What the exercise asks → Each line of the material should be output exactly as shown.

Data excerpt →
-- Opening Marker --
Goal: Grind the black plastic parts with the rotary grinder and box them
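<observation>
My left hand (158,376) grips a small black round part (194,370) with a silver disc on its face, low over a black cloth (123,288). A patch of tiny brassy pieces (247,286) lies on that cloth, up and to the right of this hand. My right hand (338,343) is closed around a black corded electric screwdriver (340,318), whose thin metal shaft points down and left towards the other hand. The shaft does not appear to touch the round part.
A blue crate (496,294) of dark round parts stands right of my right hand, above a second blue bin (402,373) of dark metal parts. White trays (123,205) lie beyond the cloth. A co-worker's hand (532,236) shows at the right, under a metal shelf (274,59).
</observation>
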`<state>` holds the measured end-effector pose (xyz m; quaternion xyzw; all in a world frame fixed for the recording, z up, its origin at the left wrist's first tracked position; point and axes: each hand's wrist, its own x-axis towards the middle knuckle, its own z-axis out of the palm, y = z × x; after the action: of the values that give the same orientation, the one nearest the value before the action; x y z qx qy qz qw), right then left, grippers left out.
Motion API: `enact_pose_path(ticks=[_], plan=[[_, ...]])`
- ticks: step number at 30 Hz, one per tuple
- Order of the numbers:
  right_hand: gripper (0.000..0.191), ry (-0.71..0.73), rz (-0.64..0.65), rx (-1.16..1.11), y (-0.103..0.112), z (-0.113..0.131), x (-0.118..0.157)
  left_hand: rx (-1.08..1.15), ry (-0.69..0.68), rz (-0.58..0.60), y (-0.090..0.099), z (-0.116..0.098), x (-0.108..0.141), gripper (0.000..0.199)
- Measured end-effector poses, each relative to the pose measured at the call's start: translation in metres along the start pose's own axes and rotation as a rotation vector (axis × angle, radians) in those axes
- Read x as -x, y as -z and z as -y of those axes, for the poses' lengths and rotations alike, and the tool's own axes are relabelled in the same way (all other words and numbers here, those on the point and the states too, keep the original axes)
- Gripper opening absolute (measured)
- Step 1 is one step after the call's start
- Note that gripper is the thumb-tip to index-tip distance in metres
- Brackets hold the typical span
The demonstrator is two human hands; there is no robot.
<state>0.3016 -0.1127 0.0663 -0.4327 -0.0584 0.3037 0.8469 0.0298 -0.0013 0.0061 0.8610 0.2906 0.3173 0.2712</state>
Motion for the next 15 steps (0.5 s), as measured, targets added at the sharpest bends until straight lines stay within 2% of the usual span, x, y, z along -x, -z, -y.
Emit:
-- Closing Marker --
Completed task →
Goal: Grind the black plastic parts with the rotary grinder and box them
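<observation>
My left hand (158,376) grips a small black round part (194,370) with a silver disc on its face, low over a black cloth (123,288). A patch of tiny brassy pieces (247,286) lies on that cloth, up and to the right of this hand. My right hand (338,343) is closed around a black corded electric screwdriver (340,318), whose thin metal shaft points down and left towards the other hand. The shaft does not appear to touch the round part.
A blue crate (496,294) of dark round parts stands right of my right hand, above a second blue bin (402,373) of dark metal parts. White trays (123,205) lie beyond the cloth. A co-worker's hand (532,236) shows at the right, under a metal shelf (274,59).
</observation>
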`<state>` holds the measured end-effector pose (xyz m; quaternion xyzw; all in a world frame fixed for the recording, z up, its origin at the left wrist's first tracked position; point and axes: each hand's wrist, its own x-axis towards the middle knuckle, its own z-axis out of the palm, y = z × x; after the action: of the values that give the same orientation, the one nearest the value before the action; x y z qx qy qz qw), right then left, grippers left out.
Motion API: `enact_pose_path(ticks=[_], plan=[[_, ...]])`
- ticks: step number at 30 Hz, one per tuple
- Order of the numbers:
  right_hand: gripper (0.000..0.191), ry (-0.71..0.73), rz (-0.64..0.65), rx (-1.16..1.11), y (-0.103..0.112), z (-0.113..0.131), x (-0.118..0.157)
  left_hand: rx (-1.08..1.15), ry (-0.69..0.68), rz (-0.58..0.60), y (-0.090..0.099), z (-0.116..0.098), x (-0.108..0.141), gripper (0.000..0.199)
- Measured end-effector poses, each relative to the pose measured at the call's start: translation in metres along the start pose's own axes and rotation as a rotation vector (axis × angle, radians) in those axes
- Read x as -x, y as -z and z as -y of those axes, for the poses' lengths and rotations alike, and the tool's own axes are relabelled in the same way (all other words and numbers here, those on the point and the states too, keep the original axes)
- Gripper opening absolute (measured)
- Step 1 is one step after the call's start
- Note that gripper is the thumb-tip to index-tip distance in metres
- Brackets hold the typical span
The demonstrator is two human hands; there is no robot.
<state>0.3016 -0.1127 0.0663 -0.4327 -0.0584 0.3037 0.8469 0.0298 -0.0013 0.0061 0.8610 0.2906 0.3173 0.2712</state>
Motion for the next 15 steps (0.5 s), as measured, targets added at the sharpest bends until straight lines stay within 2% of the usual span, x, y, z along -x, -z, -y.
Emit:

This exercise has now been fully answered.